Sebagai gubernur non muslim di daerah mayoritas muslim, mestinya Ahok bisa menempatkan diri. Apapun alasannya, Ahok tidak perlu membawa-bawa Kitab suci muslim dalam menghadapi kelompok muslim. Kalau, ingin membawa kitab juga, sampaikan kitab sendiri. Dan cari isi yang tidak jauh berbeda dengan Kitab suci muslim. Apalagi, Ahok akan berhadapan dengan kelompok politik dari kalangan muslim tentu akan berimplikasi besar. Disamping tak ada kawan yang abadi, dalam dunia politik praktis, hal kecil bisa menjadi besar dan sebaliknya.

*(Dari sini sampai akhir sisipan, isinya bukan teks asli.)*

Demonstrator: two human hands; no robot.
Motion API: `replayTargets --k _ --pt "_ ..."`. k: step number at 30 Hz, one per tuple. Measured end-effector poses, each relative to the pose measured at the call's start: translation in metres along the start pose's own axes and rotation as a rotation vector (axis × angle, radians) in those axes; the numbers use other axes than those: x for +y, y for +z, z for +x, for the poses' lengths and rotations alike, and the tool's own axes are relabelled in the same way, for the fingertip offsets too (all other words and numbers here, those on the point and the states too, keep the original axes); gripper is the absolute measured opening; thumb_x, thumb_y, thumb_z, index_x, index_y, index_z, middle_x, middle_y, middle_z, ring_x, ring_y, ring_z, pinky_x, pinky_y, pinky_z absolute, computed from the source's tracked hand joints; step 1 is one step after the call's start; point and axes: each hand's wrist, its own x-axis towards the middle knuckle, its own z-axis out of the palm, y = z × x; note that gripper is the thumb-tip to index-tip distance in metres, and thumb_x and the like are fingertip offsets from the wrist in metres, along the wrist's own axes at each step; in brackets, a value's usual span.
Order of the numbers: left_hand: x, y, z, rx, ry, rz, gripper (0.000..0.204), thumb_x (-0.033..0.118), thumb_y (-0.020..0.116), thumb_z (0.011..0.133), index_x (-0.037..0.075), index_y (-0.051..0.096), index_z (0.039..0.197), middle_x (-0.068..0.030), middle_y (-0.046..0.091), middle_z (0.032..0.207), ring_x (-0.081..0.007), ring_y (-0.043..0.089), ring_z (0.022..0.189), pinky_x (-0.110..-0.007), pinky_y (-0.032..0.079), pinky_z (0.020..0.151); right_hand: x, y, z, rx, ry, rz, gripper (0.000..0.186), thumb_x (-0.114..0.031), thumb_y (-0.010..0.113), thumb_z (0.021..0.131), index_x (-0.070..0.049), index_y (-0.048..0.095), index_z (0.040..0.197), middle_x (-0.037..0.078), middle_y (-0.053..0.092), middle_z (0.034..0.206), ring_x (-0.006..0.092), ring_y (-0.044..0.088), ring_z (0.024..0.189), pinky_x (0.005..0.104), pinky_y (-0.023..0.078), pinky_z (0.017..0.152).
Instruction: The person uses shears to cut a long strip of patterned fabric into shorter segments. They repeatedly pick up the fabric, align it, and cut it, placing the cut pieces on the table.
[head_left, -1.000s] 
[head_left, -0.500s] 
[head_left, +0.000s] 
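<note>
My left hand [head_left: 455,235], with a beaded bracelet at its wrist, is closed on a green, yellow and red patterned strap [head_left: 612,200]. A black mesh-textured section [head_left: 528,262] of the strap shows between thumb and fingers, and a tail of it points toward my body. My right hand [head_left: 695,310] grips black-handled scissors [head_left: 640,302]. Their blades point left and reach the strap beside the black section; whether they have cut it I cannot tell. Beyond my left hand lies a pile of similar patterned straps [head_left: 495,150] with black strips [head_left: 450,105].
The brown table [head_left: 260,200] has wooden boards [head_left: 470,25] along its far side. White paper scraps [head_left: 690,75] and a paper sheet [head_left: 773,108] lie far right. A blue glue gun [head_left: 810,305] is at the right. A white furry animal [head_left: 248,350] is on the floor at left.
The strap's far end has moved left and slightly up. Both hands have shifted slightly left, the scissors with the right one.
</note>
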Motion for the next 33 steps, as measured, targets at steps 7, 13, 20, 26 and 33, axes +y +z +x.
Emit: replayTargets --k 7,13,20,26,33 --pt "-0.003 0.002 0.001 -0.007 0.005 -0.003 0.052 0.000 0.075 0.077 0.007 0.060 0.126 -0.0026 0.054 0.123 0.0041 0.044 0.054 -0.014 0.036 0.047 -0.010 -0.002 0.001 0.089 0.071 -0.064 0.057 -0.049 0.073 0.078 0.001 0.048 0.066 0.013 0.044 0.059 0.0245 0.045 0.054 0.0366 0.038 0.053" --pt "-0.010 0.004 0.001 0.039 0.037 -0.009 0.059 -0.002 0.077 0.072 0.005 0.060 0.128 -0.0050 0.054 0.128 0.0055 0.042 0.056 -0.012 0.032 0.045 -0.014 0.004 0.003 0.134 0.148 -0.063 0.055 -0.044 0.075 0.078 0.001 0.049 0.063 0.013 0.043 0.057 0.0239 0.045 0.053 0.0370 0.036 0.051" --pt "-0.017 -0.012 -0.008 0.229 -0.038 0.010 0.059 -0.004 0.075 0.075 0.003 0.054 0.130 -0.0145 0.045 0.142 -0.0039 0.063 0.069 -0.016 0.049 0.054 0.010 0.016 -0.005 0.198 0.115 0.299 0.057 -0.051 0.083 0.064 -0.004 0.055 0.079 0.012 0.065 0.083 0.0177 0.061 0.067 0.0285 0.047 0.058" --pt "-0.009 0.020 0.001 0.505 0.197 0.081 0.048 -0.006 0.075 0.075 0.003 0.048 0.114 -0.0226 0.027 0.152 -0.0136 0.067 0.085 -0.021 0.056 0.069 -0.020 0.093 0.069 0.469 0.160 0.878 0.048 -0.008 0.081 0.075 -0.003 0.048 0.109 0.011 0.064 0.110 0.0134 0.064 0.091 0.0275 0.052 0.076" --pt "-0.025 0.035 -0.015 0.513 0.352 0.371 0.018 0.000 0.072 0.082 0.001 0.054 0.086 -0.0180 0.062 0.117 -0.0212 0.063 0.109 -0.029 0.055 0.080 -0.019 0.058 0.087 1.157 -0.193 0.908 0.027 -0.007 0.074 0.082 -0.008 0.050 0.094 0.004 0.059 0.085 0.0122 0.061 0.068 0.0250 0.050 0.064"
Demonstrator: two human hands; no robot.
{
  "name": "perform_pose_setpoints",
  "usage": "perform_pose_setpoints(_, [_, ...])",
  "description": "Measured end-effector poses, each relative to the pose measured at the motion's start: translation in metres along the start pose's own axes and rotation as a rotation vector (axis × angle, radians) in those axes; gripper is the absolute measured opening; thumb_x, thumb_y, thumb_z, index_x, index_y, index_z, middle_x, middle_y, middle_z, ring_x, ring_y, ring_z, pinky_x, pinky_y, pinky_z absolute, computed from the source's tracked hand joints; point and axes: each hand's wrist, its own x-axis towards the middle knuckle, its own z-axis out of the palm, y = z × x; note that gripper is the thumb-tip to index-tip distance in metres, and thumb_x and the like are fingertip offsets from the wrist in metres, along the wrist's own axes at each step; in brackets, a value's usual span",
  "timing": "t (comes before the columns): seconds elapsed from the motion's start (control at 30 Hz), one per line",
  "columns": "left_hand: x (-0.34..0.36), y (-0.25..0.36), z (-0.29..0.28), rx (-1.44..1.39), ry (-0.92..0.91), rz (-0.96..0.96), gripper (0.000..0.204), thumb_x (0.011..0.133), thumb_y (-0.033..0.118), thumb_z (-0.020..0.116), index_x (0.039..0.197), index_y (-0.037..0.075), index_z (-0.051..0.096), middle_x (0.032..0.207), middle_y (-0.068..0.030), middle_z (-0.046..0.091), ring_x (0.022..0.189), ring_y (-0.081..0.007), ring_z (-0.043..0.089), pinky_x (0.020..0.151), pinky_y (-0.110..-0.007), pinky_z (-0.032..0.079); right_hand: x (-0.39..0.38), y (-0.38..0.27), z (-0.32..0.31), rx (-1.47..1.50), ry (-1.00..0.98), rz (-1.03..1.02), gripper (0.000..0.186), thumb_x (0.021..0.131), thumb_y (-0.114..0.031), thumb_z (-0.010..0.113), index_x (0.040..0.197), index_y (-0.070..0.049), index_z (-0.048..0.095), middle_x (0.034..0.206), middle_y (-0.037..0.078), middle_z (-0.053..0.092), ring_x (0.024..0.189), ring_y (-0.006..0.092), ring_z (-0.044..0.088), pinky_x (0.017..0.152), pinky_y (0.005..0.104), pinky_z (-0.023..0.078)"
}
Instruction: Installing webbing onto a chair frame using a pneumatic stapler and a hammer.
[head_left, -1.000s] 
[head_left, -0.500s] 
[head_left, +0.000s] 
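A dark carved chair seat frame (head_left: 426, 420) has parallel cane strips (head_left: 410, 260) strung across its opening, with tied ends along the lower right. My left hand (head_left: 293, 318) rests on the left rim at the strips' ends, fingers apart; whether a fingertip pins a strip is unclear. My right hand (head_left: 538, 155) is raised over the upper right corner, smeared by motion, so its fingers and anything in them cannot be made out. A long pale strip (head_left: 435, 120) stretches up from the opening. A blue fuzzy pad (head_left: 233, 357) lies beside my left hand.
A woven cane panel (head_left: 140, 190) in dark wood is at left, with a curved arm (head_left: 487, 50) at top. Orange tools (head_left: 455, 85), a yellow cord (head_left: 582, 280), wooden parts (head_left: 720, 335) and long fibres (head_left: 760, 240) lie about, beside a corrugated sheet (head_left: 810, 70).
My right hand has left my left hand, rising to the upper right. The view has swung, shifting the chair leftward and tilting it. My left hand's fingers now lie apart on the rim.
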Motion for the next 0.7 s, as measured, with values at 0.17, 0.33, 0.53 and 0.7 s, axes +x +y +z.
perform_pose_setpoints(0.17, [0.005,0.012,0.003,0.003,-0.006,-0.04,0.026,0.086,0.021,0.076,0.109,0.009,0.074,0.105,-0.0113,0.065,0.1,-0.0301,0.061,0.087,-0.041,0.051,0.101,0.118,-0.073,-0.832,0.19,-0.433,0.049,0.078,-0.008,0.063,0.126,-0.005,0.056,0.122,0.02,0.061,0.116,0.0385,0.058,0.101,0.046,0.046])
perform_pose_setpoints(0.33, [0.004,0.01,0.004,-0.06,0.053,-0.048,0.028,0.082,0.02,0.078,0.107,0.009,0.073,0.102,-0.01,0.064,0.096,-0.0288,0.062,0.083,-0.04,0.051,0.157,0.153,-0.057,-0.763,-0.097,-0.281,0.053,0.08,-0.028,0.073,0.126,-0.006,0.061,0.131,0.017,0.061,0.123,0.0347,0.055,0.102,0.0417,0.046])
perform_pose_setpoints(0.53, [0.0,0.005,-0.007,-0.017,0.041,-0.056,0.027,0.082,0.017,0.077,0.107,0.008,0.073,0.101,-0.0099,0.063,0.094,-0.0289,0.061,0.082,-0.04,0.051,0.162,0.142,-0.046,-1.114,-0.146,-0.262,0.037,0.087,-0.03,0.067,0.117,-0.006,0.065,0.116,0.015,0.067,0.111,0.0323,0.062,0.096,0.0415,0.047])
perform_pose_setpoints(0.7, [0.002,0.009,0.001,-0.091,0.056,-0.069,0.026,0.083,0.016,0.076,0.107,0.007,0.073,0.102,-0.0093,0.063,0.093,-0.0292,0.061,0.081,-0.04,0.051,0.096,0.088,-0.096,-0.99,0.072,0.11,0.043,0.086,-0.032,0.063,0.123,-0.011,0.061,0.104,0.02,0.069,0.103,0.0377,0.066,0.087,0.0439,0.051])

Bagi kalangan non muslim, tak perlu pula harus merasa tersakiti. Karena, persoalan Ahok tidak ada kaitannya dengan agama lain. Begitu juga etnis lain, tak perlu pula merasa terganggu, karena hal ini menyangkut pribadi Ahok dengan umat muslim.
Timbulnya gejolak pada umat muslim, bukan karena Ahok bermata sipit atau dia non muslim. Tapi, karena perbuatannya yang bermain api dengan kitab suci muslim.